The Social Transformation of American Medicine
Paul Starr, Basic Books, 1982. A classic on the history of health care in the US.

A Whole New Life
Reynolds Price, Atheneum, 1994. Award winning author and Duke professor describes his battle with cancer of the spine. A patient's perspective on health and health care delivery in a premier teaching hospital (Duke).

Tomorrow's Doctors: The Path to Successful Practice in the 1990s
Benjamin H. Natelson, Plenum Press, 1990.

A Not Entirely Benign Procedure
Perri Klass, Penguin Books, 1994. A collection of essays written by a young woman while she was in medical school at Harvard; previously published in Discover magazine in the "Vital Signs" column.

Becoming a Doctor
Melvin Konner, Penguin Books, 1987. One medical student's account of his third year of clinical training. Dr. Konner's perspective is unusual because he had already earned a Ph.D. and published a book in the field of anthropology before entering medical school.

My Own Country
Abraham Verghese, Simon and Schuster, 1994. A doctor's story of a small Tennessee town and its people in the age of AIDS.

The Youngest Science: Notes of a Medicine Watcher
Lewis Thomas, Penguin Books, 1983. A second generation physician and former Director of the Sloan Kettering Cancer Institute, the author describes the basis for the changes in medicine that have occurred from the time when his father made house calls, but had little to offer in the way of cure or effective therapy.

On Doctoring. Stories, Poems, Essays
Edited by Richard Reynolds and John Stone, Simon and Schuster, 1991. A collection of literary works written by or about physicians that attempts to "capture...the human splendor of medicine."

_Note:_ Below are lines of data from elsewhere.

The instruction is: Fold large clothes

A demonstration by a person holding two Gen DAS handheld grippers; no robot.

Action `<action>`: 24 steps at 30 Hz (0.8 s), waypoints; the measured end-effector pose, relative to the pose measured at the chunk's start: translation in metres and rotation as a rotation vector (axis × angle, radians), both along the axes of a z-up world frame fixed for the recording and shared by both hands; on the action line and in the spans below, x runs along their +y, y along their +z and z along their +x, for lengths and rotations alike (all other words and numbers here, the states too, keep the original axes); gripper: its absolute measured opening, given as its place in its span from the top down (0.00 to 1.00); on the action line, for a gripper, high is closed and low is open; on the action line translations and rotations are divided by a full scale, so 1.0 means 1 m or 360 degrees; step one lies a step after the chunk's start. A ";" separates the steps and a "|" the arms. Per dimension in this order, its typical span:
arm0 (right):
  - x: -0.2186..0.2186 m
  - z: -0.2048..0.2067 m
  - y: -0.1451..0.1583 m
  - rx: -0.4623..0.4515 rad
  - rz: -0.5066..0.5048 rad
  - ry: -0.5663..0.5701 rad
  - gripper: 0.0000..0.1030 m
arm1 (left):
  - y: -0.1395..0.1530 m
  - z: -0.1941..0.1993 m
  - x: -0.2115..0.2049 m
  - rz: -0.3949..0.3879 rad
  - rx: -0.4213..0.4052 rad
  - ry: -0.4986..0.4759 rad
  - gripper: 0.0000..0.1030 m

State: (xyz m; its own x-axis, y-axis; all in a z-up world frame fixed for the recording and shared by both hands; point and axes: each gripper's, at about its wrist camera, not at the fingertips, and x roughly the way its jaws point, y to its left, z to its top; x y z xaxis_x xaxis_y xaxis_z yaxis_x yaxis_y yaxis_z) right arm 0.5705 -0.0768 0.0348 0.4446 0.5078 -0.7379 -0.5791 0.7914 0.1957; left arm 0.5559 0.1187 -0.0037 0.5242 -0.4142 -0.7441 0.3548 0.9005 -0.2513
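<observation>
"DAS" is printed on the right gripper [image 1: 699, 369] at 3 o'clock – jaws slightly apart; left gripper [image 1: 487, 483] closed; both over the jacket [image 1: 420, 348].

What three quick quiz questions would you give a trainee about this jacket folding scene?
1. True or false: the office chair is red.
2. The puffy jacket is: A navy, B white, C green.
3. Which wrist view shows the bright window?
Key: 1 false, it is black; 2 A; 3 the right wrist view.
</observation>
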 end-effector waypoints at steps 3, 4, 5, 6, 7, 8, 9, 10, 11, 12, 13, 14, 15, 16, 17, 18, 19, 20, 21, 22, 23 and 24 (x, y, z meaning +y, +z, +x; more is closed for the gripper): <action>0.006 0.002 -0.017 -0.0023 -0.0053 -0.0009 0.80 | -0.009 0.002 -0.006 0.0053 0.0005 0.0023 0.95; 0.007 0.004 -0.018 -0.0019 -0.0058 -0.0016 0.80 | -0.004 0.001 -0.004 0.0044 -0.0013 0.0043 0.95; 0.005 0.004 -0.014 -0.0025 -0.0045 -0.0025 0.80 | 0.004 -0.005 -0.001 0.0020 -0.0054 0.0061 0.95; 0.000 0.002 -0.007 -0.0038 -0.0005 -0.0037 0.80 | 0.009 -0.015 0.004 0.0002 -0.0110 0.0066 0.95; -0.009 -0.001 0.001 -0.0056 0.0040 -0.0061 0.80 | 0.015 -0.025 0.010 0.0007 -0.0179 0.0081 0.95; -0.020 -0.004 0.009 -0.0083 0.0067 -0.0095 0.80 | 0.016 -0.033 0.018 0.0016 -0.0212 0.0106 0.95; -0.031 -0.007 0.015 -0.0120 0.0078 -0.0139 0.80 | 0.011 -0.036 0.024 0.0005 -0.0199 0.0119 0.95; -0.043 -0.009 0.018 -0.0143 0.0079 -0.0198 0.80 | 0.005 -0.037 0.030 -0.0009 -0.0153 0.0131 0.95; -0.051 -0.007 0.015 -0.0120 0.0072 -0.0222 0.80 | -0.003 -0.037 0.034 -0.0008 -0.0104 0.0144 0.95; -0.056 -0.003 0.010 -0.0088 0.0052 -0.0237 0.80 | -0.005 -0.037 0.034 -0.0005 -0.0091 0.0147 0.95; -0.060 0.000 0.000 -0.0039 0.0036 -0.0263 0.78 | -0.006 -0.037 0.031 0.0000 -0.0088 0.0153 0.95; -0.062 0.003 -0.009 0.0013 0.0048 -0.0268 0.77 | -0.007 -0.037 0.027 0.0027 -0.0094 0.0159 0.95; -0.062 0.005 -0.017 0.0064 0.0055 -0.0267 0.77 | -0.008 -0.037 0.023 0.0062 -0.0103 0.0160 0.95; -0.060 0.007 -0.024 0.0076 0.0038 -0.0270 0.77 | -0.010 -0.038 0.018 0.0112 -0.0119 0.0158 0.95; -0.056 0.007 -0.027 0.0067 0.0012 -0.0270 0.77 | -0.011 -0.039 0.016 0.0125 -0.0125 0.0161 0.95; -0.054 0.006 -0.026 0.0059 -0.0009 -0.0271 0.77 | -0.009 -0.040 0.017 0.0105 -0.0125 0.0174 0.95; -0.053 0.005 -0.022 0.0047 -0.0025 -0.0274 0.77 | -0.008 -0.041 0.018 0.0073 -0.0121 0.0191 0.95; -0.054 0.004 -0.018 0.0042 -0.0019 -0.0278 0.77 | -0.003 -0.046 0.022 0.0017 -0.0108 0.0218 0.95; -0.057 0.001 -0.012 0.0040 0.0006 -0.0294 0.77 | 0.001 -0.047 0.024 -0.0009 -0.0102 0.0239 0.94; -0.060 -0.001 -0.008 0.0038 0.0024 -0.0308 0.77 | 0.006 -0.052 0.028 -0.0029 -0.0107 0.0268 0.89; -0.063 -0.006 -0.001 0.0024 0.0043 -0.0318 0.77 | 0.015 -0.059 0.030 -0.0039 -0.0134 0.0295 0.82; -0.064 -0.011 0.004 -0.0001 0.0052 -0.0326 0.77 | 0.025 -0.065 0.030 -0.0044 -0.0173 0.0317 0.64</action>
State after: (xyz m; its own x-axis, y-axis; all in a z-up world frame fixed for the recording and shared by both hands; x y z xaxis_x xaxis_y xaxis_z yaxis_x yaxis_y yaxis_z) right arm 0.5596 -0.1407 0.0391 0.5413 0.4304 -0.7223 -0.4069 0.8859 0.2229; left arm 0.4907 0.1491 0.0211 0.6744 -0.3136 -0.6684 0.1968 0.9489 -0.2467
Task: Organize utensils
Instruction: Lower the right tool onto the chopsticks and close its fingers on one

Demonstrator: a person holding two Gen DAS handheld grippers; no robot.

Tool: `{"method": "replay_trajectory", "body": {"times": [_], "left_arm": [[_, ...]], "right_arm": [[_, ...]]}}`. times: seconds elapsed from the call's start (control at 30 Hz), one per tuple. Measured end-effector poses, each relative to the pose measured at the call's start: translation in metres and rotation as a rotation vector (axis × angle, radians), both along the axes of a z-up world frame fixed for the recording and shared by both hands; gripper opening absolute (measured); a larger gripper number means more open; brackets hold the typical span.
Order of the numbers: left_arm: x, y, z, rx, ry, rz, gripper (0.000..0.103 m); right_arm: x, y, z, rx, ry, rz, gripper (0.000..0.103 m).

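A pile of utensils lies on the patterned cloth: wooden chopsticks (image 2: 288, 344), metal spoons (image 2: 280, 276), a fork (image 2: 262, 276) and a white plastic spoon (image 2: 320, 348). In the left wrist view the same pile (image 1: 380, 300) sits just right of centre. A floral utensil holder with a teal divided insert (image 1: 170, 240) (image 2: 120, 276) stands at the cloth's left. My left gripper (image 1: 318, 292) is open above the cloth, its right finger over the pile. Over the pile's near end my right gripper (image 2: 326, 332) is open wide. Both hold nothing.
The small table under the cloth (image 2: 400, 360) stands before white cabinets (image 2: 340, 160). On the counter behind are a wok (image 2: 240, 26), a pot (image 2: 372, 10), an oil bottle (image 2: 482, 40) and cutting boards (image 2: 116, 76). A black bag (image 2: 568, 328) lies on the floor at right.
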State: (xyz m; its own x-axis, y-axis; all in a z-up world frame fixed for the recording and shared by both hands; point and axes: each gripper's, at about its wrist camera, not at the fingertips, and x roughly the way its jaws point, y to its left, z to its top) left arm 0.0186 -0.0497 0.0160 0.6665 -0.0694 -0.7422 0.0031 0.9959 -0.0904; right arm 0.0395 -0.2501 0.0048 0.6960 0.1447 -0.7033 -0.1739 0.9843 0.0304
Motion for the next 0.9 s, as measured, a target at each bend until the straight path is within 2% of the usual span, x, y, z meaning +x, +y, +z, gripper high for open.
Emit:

White Coat: Becoming a Doctor at Harvard Medical School
Ellen Rothman, William Morrow Paperbacks, 2000. Dr. Rothman offers a vivid account of her four years at Harvard Medical School and opens the infamously closed door between patient and doctor. Touching on today's most important medical issues -- such as HMOs, AIDS, and assisted suicide -- the author navigates her way through despair, exhilaration, and a lot of exhaustion in Harvard's classrooms and Boston's hospitals to earn the indisputable title to which we entrust our lives.

Health Against Wealth
George Anders, Harvest, 1998. If you have ever sought pre-approval for a necessary medical treatment, or have had problems arranging appointments with a specialist, or have seen a personal-care physician transferred to a distant clinic, George Anders's book on the growth of health maintenance organizations (HMOs) will confirm your worst fears. A reporter for theWall Street Journal, Anders provides a series of horrifying case studies: a six-month-old baby who loses his hands and feet after a 42-mile journey to an HMO-approved emergency room; residents of a small town in Tennessee afflicted with an outbreak of a painful bowel infection who find that the drugs needed to suppress the epidemic are not covered; HMOs that select hospitals with low success rates for heart-bypass operations because of cost factors. Anders presents a powerful indictment of the emerging managed-care model for our national health-care system in this disturbing book.